### Problem description
Return the lines below exactly as they appear, please, starting with the first and ending with the one that contains "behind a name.".

### Given material
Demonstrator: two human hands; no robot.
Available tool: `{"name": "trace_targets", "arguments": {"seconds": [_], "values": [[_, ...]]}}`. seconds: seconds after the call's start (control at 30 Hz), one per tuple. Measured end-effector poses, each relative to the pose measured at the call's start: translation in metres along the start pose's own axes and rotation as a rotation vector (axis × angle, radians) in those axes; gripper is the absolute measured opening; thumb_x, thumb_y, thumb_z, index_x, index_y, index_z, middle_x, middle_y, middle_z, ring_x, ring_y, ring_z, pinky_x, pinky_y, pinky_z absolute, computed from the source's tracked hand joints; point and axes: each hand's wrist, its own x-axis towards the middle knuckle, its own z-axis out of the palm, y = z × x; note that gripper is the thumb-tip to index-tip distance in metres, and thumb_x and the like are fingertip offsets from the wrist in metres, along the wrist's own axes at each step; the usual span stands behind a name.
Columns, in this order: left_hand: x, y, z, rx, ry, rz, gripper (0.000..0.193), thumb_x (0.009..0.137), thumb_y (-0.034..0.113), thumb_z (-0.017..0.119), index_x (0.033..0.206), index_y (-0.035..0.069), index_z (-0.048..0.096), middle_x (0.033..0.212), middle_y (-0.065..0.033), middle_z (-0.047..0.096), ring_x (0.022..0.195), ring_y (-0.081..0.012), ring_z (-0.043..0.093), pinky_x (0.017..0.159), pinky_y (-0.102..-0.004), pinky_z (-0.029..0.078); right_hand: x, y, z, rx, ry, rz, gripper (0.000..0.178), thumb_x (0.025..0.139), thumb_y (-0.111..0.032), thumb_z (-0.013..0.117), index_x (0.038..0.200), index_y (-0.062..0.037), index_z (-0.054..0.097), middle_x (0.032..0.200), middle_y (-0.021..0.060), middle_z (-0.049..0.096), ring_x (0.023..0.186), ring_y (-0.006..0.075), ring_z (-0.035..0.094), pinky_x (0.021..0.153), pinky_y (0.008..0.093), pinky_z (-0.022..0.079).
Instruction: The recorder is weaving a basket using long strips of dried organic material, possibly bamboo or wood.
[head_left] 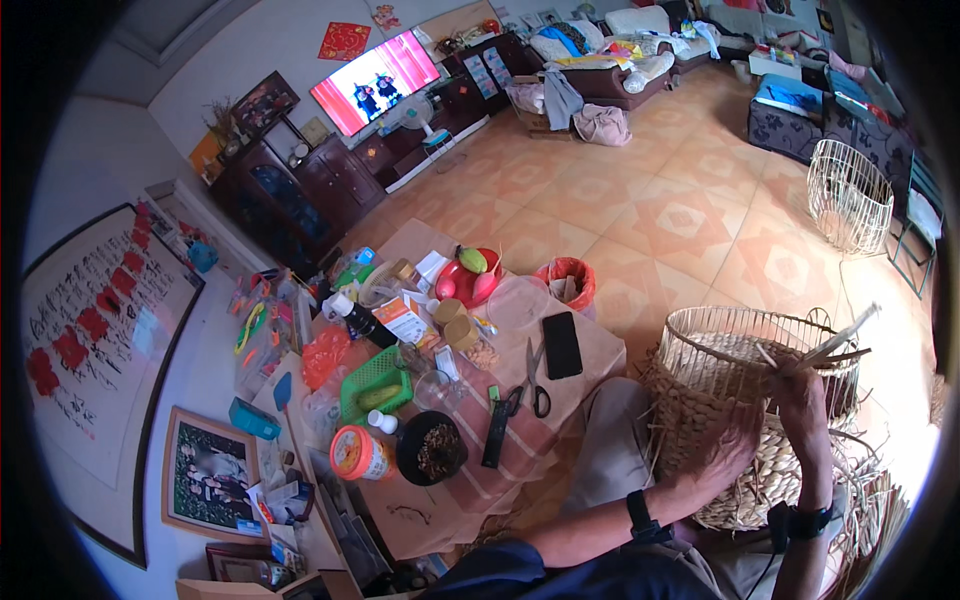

### Result below
Demonstrator: two human hands; no robot.
Available tool: `{"name": "trace_targets", "arguments": {"seconds": [_], "values": [[_, ...]]}}`. seconds: seconds after the call's start (control at 30 Hz), one per tuple. Measured end-effector poses, each relative to the pose measured at the call's start: translation in metres along the start pose's own axes and rotation as a rotation vector (axis × angle, radians) in those axes; gripper is the absolute measured opening; thumb_x, thumb_y, thumb_z, index_x, index_y, index_z, middle_x, middle_y, middle_z, ring_x, ring_y, ring_z, pinky_x, pinky_y, pinky_z absolute, computed from the source's tracked hand joints; point and axes: each hand's wrist, its own x-axis towards the middle knuckle, its own z-axis out of the palm, y = z × x; note that gripper is the thumb-tip to index-tip distance in metres, and thumb_x and the like are fingertip offsets from the wrist in metres, along the wrist's own axes at each step; the usual span stands behind a name.

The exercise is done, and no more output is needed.